Cada vez mais, os animais de companhia são vistos como membros da família. Fazem parte do dia a dia dos seus tutores, influenciam rotinas e decisões e, para muitos, representam um pilar essencial no bem-estar emocional. No entanto, se olharmos para a forma como o País está preparado para receber esta realidade crescente, surge uma questão incontornável: será que Portugal é, de facto, um país pet friendly?
Ainda que a sociedade tenha evoluído na aceitação dos animais e na sua integração em determinados espaços, a verdade é que muitas infraestruturas e serviços ainda não acompanham esta transformação. O turismo e a restauração começam, timidamente, a abrir as portas à presença de animais, mas existem lacunas evidentes quando falamos de transportes, locais públicos e até mesmo do contexto profissional.
Se analisarmos um dos momentos mais frequentes para qualquer família – as viagens –, percebemos rapidamente os desafios que os tutores enfrentam. Durante períodos como a Páscoa ou o Natal, muitas famílias percorrem longas distâncias para estarem com os seus entes queridos e os seus animais de companhia, naturalmente, acompanham-nas. No entanto, as infraestruturas de apoio a estas deslocações ainda não estão adaptadas.
As estações de serviço, pontos de paragem essenciais em qualquer viagem de carro, continuam a falhar na criação de condições para que os animais possam descansar em segurança. Apesar das remodelações que muitas têm sofrido, poucas são as que oferecem espaços adequados para os animais, e menos ainda as que permitem a sua entrada nos estabelecimentos. Numa altura em que já se compreende os riscos de deixar um animal dentro do carro, especialmente em dias de calor, como garantir que os tutores também podem usufruir de uma pausa confortável durante a viagem?
Se as deslocações de carro representam um desafio, o cenário dos transportes públicos não é mais favorável. Embora seja permitido o transporte de animais em alguns serviços, a legislação continua vaga e pouco uniforme. As regras aplicáveis ao metro, comboios ou autocarros não são claras e muitas vezes variam conforme o operador ou a interpretação de quem está no terreno. Além disso, a classificação de “animais de companhia” é abrangente, mas a falta de especificidade sobre que tipos de animais são aceites, quais os critérios de transporte e que responsabilidades recaem sobre os tutores gera incerteza. Em vez de se basearem apenas no tamanho do animal, não faria mais sentido considerar o seu comportamento e grau de socialização?
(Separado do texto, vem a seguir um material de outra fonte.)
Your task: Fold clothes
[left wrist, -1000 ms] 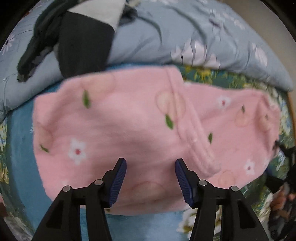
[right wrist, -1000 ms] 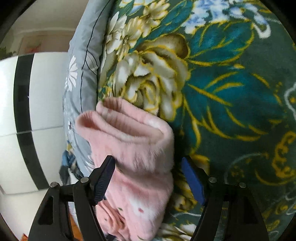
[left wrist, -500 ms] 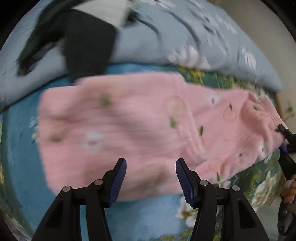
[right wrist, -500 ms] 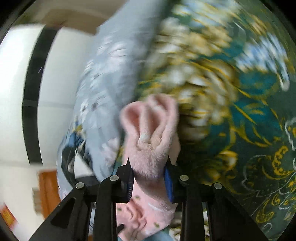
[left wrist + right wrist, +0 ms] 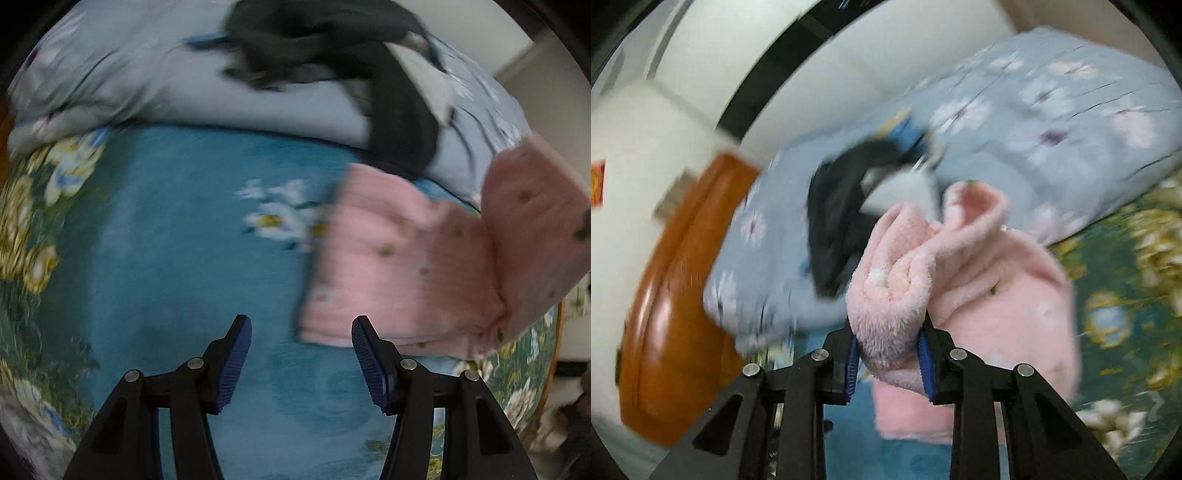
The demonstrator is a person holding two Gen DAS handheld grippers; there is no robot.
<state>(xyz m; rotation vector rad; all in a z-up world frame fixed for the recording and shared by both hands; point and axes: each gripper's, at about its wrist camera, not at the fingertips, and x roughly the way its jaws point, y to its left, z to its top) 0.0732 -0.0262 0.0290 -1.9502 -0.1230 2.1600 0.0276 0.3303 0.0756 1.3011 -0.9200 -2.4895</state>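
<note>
A pink fleece garment [image 5: 413, 266] with small flower prints lies on the blue floral bedspread [image 5: 177, 258], right of centre in the left wrist view, its right end lifted and folding over. My left gripper [image 5: 301, 363] is open and empty above bare bedspread, just left of the garment's near corner. My right gripper [image 5: 889, 358] is shut on a bunched end of the pink garment [image 5: 908, 280] and holds it up above the rest of the garment.
A grey-blue flowered quilt [image 5: 166, 74] is bundled along the back with dark clothing [image 5: 369, 74] on top; both also show in the right wrist view [image 5: 1052, 110]. An orange wooden bed frame [image 5: 672, 295] and a white wall stand at the left.
My right gripper closed on the garment's end, lifted it and carried it over the rest. My left gripper swung left, off the garment, and stayed open.
</note>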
Para além das questões logísticas, há ainda um tema que impacta diretamente a vida de milhares de tutores: o contexto profissional. Com a crescente sensibilização para o impacto dos animais no bem-estar humano, tem-se debatido cada vez mais a possibilidade de permitir que os colaboradores levem os seus animais para o local de trabalho. Esta medida, adotada em algumas empresas internacionais, não se limita ao conforto dos animais – tem um impacto real na produtividade e na satisfação dos trabalhadores. A impossibilidade de integrar os seus animais no dia a dia laboral pode ser um fator de stress adicional, sobretudo para quem tem cães e precisa de interromper o seu horário para ir a casa. Criar políticas pet friendly nas empresas, com regras bem definidas, pode ser um passo essencial para um ambiente de trabalho mais equilibrado e uma maior qualidade de vida para tutores e animais.
No entanto, qualquer evolução nesta matéria exige um suporte legislativo claro. Para que Portugal possa, de facto, ser considerado um país pet friendly, não basta que algumas empresas ou espaços tomem a iniciativa individualmente. É necessário que existam normas transversais e uma estratégia concertada para garantir que a inclusão dos animais é feita de forma responsável, respeitando não apenas os seus tutores, mas também aqueles que não têm afinidade com animais.
Ser um país pet friendly não significa apenas registar um elevado número de adoções ou construir mais parques caninos. Significa, antes de tudo, garantir que os espaços e serviços públicos refletem as necessidades das famílias multiespécie. Significa encontrar um equilíbrio entre integração e respeito, garantindo que os direitos e deveres de todos os cidadãos são tidos em conta. E, acima de tudo, significa criar um modelo sustentável de convivência entre humanos e animais, onde o bem-estar de todos é colocado no centro das decisões.
Portugal tem feito progressos neste caminho, mas ainda há um longo percurso a percorrer. A questão que se impõe não é se queremos ser um país pet friendly, mas sim quando estaremos verdadeiramente preparados para isso.